## Exercise
Return only the lines of the listing below that run from the line with "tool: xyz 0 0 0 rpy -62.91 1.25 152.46" through the line with "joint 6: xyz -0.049", both ends included, exactly as written.

## Data to process
● ● ● ● ●

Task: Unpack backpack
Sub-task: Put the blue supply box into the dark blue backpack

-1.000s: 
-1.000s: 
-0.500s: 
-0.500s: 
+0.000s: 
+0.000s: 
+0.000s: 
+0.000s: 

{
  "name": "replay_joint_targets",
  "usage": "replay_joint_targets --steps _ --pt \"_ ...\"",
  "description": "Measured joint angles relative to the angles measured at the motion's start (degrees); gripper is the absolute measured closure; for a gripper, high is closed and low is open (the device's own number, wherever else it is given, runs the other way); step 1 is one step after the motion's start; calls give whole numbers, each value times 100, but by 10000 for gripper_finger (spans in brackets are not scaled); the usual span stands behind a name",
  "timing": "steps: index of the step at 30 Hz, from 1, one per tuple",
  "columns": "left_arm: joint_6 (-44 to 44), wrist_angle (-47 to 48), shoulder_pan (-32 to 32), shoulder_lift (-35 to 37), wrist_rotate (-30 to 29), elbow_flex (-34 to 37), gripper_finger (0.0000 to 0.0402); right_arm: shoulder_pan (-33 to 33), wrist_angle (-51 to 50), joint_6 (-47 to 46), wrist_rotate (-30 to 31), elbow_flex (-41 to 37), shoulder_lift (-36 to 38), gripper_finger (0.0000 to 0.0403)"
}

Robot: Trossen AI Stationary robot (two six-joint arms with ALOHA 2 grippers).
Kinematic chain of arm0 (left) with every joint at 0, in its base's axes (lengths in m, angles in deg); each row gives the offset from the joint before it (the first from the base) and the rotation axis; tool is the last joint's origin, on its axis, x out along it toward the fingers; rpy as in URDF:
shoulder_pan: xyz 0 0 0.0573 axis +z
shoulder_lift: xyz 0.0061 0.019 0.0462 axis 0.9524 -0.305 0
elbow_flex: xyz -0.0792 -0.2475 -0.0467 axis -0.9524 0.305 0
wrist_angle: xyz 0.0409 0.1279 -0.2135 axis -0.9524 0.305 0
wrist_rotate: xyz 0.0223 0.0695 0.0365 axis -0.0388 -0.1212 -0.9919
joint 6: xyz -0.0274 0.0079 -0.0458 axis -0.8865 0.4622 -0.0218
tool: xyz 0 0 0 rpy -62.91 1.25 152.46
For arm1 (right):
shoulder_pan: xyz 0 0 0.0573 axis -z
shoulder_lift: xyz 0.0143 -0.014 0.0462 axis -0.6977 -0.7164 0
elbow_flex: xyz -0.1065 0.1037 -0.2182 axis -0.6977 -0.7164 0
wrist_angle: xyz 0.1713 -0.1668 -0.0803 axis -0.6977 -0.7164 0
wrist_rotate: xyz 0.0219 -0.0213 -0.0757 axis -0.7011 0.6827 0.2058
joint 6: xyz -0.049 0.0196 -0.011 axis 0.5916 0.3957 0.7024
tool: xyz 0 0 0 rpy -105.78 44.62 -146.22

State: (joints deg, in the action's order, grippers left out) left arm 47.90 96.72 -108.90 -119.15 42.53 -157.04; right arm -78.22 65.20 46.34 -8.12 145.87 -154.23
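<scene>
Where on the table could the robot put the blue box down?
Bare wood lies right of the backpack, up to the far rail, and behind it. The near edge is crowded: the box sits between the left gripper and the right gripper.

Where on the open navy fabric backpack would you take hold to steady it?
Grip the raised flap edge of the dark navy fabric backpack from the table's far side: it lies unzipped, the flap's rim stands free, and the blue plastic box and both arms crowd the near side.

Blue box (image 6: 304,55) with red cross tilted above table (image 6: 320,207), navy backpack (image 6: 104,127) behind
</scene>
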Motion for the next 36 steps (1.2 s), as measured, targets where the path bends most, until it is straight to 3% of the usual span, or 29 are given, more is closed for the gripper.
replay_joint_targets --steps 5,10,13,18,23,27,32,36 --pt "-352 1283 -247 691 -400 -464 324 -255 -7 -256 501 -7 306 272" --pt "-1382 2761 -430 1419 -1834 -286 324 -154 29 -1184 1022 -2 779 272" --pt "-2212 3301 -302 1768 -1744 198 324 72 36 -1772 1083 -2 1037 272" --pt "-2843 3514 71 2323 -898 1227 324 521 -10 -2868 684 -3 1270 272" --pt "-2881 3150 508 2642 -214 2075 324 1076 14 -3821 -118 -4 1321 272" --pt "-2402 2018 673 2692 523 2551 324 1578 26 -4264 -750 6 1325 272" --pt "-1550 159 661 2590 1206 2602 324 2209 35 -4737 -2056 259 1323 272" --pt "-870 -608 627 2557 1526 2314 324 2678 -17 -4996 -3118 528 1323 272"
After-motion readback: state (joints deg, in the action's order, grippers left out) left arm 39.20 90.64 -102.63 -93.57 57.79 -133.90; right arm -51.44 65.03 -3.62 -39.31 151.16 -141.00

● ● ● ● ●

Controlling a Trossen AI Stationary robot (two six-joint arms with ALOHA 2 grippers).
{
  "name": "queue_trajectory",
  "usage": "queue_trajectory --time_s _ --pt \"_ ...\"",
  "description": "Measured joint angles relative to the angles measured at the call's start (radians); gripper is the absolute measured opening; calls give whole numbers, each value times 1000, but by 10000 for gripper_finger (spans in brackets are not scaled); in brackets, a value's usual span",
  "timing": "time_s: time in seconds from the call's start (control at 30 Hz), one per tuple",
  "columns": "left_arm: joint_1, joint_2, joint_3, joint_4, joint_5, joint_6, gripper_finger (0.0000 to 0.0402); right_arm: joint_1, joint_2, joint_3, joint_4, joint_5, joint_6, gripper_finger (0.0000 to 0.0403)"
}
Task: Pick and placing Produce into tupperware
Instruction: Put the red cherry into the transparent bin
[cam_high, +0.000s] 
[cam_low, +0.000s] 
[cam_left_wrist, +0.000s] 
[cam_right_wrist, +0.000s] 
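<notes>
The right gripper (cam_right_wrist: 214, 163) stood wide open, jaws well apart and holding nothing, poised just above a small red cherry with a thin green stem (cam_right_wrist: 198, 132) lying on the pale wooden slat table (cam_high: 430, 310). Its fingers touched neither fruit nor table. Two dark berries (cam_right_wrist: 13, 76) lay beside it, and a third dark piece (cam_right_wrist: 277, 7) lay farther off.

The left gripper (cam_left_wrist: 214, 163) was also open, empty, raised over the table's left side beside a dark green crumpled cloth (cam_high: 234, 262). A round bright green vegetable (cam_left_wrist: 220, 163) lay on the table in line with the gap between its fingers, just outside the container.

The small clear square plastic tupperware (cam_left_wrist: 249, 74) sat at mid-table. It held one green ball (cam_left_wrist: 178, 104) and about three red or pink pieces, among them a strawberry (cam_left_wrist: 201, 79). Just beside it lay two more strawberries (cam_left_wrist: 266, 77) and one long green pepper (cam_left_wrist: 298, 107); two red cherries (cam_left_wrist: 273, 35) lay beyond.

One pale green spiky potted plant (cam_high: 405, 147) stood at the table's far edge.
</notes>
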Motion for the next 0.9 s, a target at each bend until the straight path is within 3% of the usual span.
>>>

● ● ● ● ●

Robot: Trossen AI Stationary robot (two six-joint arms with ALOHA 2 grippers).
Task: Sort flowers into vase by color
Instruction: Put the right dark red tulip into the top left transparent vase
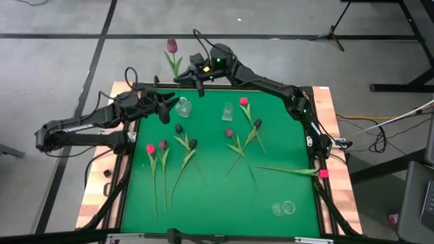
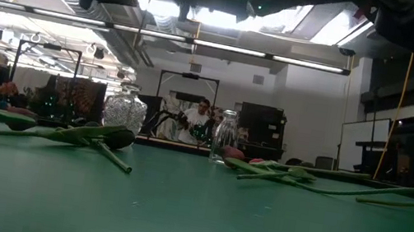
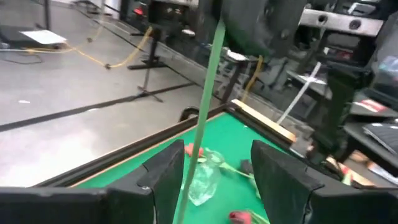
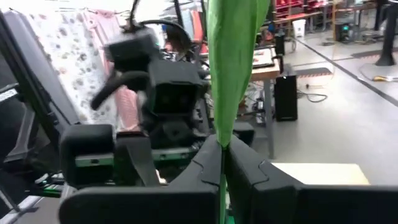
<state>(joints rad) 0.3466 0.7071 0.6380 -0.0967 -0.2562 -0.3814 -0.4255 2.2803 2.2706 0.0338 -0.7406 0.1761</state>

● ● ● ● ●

## Final answer
tool: xyz 0 0 0 rpy -62.91 1.25 152.46
For arm1 (right):
shoulder_pan: xyz 0 0 0.0573 axis -z
shoulder_lift: xyz 0.0143 -0.014 0.0462 axis -0.6977 -0.7164 0
elbow_flex: xyz -0.1065 0.1037 -0.2182 axis -0.6977 -0.7164 0
wrist_angle: xyz 0.1713 -0.1668 -0.0803 axis -0.6977 -0.7164 0
wrist_rotate: xyz 0.0219 -0.0213 -0.0757 axis -0.7011 0.6827 0.2058
joint 6: xyz -0.049 0.0196 -0.011 axis 0.5916 0.3957 0.7024

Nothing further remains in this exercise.